Requirement: Copy exactly the line that contains "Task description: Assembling" plus all remaining lines of the data, and leave out every line before it.
────────────────
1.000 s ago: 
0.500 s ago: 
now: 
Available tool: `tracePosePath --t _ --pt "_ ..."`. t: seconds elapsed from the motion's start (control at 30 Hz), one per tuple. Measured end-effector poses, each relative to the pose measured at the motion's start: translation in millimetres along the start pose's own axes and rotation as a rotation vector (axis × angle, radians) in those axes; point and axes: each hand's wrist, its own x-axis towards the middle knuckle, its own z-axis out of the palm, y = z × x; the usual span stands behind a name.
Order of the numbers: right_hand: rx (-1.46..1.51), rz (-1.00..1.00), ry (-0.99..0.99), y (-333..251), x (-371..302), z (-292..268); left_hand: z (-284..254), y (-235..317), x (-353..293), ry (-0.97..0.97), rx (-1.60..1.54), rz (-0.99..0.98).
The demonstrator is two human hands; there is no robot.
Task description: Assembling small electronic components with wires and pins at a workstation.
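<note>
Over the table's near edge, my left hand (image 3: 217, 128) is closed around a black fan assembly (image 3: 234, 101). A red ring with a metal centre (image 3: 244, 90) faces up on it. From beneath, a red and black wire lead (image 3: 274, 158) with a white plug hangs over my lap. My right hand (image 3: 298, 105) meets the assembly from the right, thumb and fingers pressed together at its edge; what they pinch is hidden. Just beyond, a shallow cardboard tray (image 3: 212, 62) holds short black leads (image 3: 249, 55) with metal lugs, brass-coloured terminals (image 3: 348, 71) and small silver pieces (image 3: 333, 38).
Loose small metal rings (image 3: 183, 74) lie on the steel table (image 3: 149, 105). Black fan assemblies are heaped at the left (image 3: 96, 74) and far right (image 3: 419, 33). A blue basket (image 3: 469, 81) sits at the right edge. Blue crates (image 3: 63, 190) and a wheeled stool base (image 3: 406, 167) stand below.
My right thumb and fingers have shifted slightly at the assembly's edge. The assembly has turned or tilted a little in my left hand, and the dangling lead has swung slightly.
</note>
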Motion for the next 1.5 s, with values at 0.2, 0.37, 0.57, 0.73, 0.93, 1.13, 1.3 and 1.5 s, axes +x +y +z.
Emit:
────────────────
Your response:
Task description: Assembling small electronic components with wires and pins at a workstation.
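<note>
Over the table's near edge, my left hand (image 3: 217, 128) is closed around a black fan assembly (image 3: 234, 101). A red ring with a metal centre (image 3: 244, 90) faces up on it. From beneath, a red and black wire lead (image 3: 274, 158) with a white plug hangs over my lap. My right hand (image 3: 298, 105) meets the assembly from the right, thumb and fingers pressed together at its edge; what they pinch is hidden. Just beyond, a shallow cardboard tray (image 3: 212, 62) holds short black leads (image 3: 249, 55) with metal lugs, brass-coloured terminals (image 3: 348, 71) and small silver pieces (image 3: 333, 38).
Loose small metal rings (image 3: 183, 74) lie on the steel table (image 3: 149, 105). Black fan assemblies are heaped at the left (image 3: 96, 74) and far right (image 3: 419, 33). A blue basket (image 3: 469, 81) sits at the right edge. Blue crates (image 3: 63, 190) and a wheeled stool base (image 3: 406, 167) stand below.
My right thumb and fingers have shifted slightly at the assembly's edge. The assembly has turned or tilted a little in my left hand, and the dangling lead has swung slightly.
</note>
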Motion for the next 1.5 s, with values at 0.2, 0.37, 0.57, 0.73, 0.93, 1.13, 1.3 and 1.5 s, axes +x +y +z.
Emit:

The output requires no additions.